Would you retype the listing word for word, skipping its pictures?
INFORMATION SUPPLIED below:
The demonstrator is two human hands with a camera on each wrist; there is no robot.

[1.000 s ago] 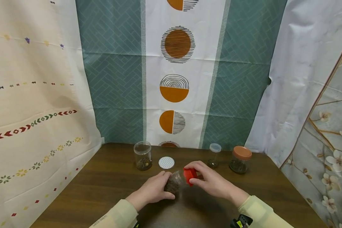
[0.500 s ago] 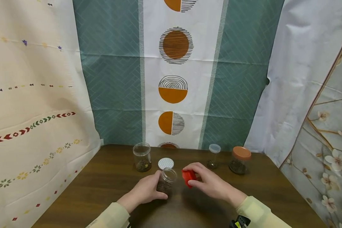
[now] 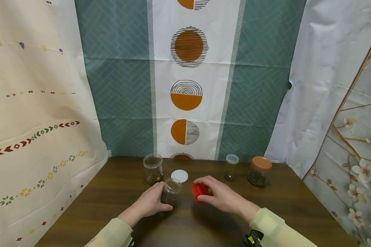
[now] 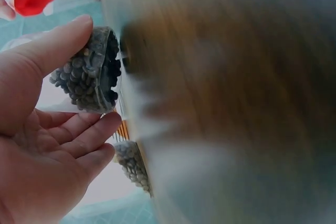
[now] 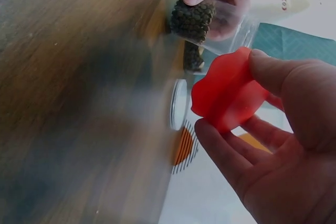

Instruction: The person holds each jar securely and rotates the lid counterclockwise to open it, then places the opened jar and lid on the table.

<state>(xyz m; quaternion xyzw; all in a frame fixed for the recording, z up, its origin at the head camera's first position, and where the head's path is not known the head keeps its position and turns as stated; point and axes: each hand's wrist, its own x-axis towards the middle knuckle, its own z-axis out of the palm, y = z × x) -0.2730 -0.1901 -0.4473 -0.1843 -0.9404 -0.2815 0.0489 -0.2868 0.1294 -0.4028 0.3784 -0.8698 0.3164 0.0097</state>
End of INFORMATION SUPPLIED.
> [COMPLETED TASK]
The demonstrator is two human hands with a camera on each wrist; there is no robot.

[1.000 s ago] 
[0.500 s ago] 
[now] 
[now] 
[now] 

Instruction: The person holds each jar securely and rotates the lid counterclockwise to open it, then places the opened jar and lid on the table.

<state>(xyz m; quaternion xyzw; all in a frame fixed for the recording, z up, its origin at the head camera's first position, and where the head's path is not known the head keeps its position and turns as stated; point and axes: each hand's wrist, its own x-axis towards the middle knuckle, its own z-axis out of the palm, y = z × x) -0.2730 -0.1901 -0.4473 -0.1843 -0.9404 -0.2815 0.0489 -0.2868 0.1294 -0.4028 0.3784 -0.8698 0.3164 0.0097</state>

As written, the answer is complete.